Diabetic nephropathy is a type of kidney damage that affects people with diabetes. Over time, high blood sugar levels can damage the kidneys’ filtering system, leading to a progressive decline in kidney function. This condition is a common cause of chronic kidney disease and can eventually lead to end-stage renal disease (ESRD), requiring dialysis or kidney transplantation.
The pathophysiology of diabetic nephropathy involves hyperglycemia-induced damage to renal glomeruli, resulting in increased albumin excretion, glomerulosclerosis, and a decline in glomerular filtration rate (GFR). The damage is primarily due to prolonged exposure to high glucose levels, leading to oxidative stress, inflammation, and changes in the glomerular extracellular matrix.
Diabetic nephropathy often presents with microalbuminuria, which can progress to macroalbuminuria. As the disease progresses, patients may experience hypertension, edema, and an increased risk of cardiovascular events. Monitoring urine albumin levels is crucial for early detection and management.
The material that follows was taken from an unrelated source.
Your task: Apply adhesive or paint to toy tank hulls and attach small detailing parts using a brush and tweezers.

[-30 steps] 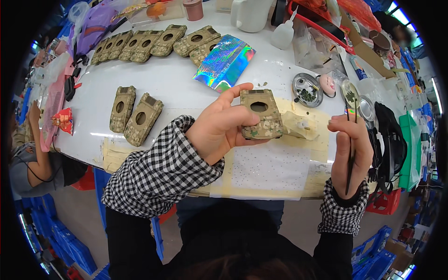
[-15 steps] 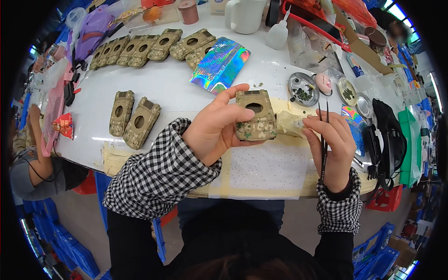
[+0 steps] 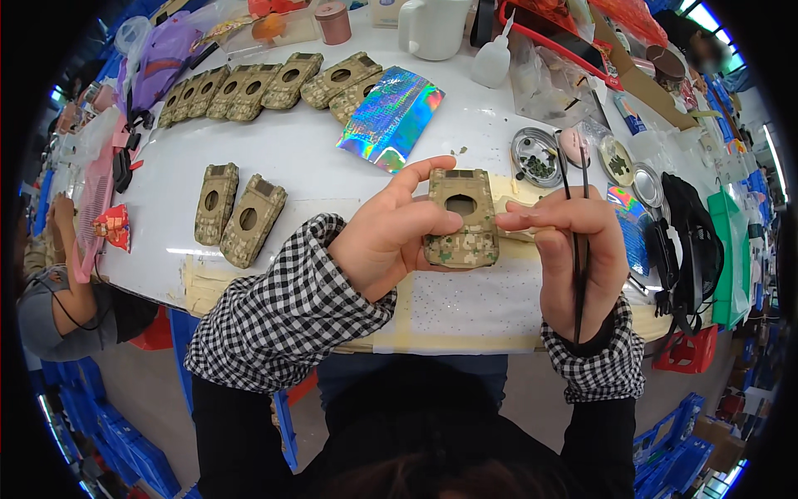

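Note:
My left hand [image 3: 382, 229] holds a camouflage-painted toy tank hull [image 3: 467, 243] with a round opening in its top. The thumb lies beside that opening and the other fingers wrap behind and below. In my right hand [image 3: 603, 266] is a pair of black tweezers [image 3: 579, 287], kept upright against the palm with its tips pointing away from me. The right index finger reaches to the hull's right edge; the thumb is bent below it. Whether something tiny sits at those fingertips I cannot make out. Two similar hulls, one left [image 3: 215, 202] and one right [image 3: 252, 218], lie to my left.
Several more hulls [image 3: 291, 81] line the far side, partly under a shiny holographic pouch [image 3: 391, 121]. At right are a round metal dish [image 3: 538, 179] with small dark green pieces and a white squeeze bottle [image 3: 492, 62]. A speckled white sheet [image 3: 482, 312] lies below my hands.
The hull has shifted slightly right and toward me. My right hand has turned, its index finger now extended left to the hull's edge; the tweezers stay in that hand.

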The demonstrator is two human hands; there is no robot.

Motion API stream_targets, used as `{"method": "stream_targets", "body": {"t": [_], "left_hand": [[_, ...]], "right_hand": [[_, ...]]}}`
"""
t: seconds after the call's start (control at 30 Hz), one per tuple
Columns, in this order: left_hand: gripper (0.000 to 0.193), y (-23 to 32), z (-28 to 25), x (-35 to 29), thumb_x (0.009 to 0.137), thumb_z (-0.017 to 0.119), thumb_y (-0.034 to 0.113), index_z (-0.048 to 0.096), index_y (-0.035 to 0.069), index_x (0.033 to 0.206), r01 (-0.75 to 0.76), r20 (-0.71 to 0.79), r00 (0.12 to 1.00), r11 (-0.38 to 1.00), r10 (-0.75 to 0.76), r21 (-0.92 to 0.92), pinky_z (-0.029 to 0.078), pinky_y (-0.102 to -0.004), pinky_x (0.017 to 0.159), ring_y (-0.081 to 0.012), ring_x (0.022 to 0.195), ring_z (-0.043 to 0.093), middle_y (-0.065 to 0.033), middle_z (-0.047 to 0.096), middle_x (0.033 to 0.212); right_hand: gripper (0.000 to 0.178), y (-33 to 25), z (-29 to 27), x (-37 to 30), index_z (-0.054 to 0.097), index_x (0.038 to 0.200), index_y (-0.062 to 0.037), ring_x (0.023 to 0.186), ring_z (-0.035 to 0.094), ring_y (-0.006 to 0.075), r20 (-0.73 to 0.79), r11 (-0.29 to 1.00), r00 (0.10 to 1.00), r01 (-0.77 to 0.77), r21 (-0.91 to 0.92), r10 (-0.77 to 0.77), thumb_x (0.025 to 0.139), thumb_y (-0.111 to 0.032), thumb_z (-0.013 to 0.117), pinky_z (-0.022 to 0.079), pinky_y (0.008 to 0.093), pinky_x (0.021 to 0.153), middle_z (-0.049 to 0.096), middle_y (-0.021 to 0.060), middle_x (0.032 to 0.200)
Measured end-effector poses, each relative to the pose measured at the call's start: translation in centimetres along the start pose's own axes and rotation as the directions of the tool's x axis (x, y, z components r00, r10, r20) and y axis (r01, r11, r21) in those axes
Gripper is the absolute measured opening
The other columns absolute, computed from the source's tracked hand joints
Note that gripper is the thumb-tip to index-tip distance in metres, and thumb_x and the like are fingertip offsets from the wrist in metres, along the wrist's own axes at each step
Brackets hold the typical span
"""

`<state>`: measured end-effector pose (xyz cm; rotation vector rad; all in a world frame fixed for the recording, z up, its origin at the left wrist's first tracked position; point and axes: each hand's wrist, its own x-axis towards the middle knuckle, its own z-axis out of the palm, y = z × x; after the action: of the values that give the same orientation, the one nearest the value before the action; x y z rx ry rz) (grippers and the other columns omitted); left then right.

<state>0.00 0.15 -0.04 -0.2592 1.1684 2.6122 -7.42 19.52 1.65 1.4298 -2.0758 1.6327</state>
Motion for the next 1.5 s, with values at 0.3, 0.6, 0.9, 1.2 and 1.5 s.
{"method": "stream_targets", "body": {"t": [0.3, 0.6, 0.9, 1.2, 1.5], "left_hand": [[0.066, 0.0, 0.2, 0.0, 0.084, 0.05, 0.005, 0.019, 0.003, 0.142, -0.003, -0.011, 1.0, 1.0, 0.003, 0.02, 0.047, -0.0396, 0.096, -0.027, 0.113, 0.056, -0.0181, 0.049, 0.128], [0.067, 0.0, 0.0, 0.0, 0.083, 0.05, 0.005, 0.018, 0.002, 0.142, 0.014, -0.012, 1.0, 1.0, -0.014, 0.02, 0.048, -0.0395, 0.095, -0.0296, 0.11, 0.058, -0.0189, 0.049, 0.127], [0.066, -0.1, -0.2, 0.1, 0.083, 0.05, 0.004, 0.019, 0.002, 0.141, 0.0, -0.008, 1.0, 1.0, 0.0, 0.011, 0.048, -0.0406, 0.095, -0.0303, 0.11, 0.058, -0.0193, 0.05, 0.126], [0.066, 0.0, -0.4, 0.2, 0.084, 0.05, 0.005, 0.018, 0.002, 0.141, -0.006, -0.008, 1.0, 1.0, 0.006, 0.027, 0.051, -0.0408, 0.092, -0.0359, 0.108, 0.059, -0.0221, 0.048, 0.128], [0.065, 0.0, -0.6, 0.4, 0.085, 0.05, 0.009, 0.019, 0.005, 0.142, -0.045, -0.016, 0.999, 0.996, 0.046, 0.073, 0.055, -0.0356, 0.079, -0.0373, 0.105, 0.061, -0.022, 0.049, 0.128]], "right_hand": [[0.011, 0.2, 0.5, -0.1, 0.056, 0.096, -0.0021, 0.07, 0.049, 0.014, 0.011, 0.997, 0.999, -0.05, 0.058, 0.05, 0.087, 0.001, 0.061, 0.041, 0.0257, 0.066, 0.067, 0.0061, 0.086], [0.012, -0.2, 0.4, 0.3, 0.057, 0.095, -0.0013, 0.071, 0.054, 0.0151, 0.034, 0.999, 0.999, -0.041, 0.004, 0.041, 0.085, 0.003, 0.062, 0.044, 0.026, 0.067, 0.066, 0.0079, 0.086], [0.006, -0.2, 0.4, -0.1, 0.055, 0.096, -0.0002, 0.075, 0.055, 0.0133, -0.025, 0.989, 0.993, -0.108, 0.1, 0.111, 0.09, 0.001, 0.055, 0.043, 0.0249, 0.072, 0.065, 0.0081, 0.087], [0.006, 1.2, -2.6, -1.5, 0.059, 0.092, 0.001, 0.076, 0.059, 0.0182, -0.149, 0.925, 0.988, -0.098, -0.367, 0.045, 0.086, 0.0, 0.061, 0.048, 0.0292, 0.076, 0.063, 0.0107, 0.086], [0.021, 2.1, -2.2, -1.9, 0.062, 0.093, -0.0015, 0.085, 0.063, 0.0286, 0.008, 0.813, 1.0, -0.018, -0.583, 0.027, 0.074, 0.001, 0.071, 0.05, 0.0333, 0.072, 0.063, 0.0149, 0.092]]}}
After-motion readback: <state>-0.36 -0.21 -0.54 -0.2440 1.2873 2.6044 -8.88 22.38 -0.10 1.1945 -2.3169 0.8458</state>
Management of diabetic nephropathy focuses on controlling blood glucose levels, managing blood pressure, and reducing proteinuria. Angiotensin-converting enzyme (ACE) inhibitors or angiotensin II receptor blockers (ARBs) are commonly used to protect kidney function. Lifestyle modifications, including a low-protein diet and smoking cessation, are also recommended.
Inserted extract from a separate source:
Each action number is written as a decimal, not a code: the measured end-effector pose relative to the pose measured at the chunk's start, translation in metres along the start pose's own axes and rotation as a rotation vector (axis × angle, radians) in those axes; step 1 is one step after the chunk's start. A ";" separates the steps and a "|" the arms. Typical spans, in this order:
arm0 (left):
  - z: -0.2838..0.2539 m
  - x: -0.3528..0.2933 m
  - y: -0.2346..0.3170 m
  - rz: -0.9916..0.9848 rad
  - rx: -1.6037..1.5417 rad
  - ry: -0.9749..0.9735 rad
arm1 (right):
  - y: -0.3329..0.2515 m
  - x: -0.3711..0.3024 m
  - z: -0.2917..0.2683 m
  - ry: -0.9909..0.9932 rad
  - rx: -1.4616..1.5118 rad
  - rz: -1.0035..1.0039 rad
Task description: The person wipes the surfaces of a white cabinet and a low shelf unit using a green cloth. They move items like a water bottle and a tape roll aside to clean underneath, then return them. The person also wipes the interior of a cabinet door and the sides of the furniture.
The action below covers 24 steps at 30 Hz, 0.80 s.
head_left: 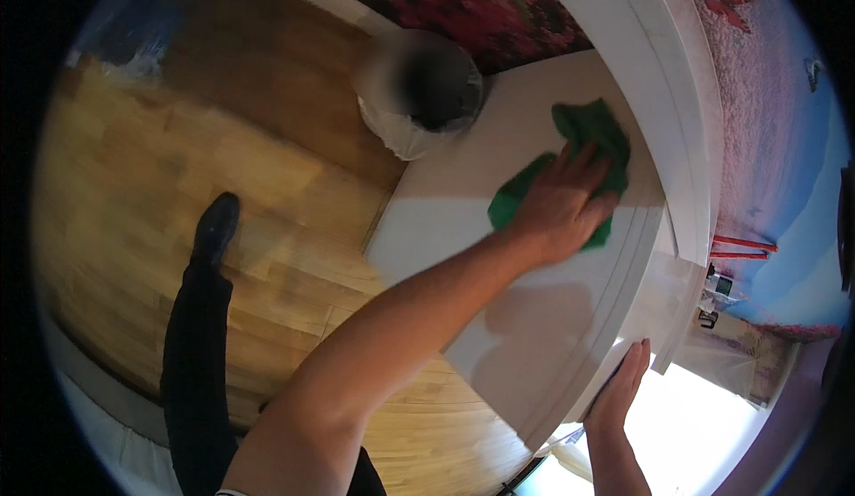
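My left hand [570,195] presses a crumpled green cloth [595,131] against a broad white panel [525,318], which looks like a furniture door or side. Its fingers lie over the cloth, and folds stick out beyond the fingertips and beside the wrist. Lower down on the right, my right hand [621,387] rests along the panel's edge with its fingers stretched out. Part of that palm and the thumb are hard to make out. A shadow of the left arm falls across the panel.
A lined waste bin [419,131] stands by the panel's far end, partly blurred. Wooden flooring [294,229] spreads out to the left, where my dark-shoed foot [216,224] stands. White shelving [686,166] rises at the right, with red sticks [744,248] and small items beyond it.
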<state>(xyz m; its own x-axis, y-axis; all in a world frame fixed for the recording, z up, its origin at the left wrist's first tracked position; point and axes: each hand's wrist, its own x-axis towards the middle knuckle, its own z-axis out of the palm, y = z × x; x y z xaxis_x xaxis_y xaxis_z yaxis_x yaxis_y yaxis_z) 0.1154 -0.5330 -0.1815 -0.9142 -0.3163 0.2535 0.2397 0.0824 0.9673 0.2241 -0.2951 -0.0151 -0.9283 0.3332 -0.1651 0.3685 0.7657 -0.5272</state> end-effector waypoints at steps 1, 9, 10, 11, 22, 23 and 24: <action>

Diabetes mellitus leads to diabetic nephropathy by causing chronic hyperglycemia, which damages the small blood vessels in the kidneys. This damage reduces the kidneys' ability to filter waste from the blood and can eventually lead to kidney failure.
Diabetic nephropathy is a major contributor to the development of chronic kidney disease (CKD). As kidney function deteriorates due to nephropathy, patients become at risk for CKD progression to end-stage renal disease (ESRD), requiring more intensive management such as dialysis.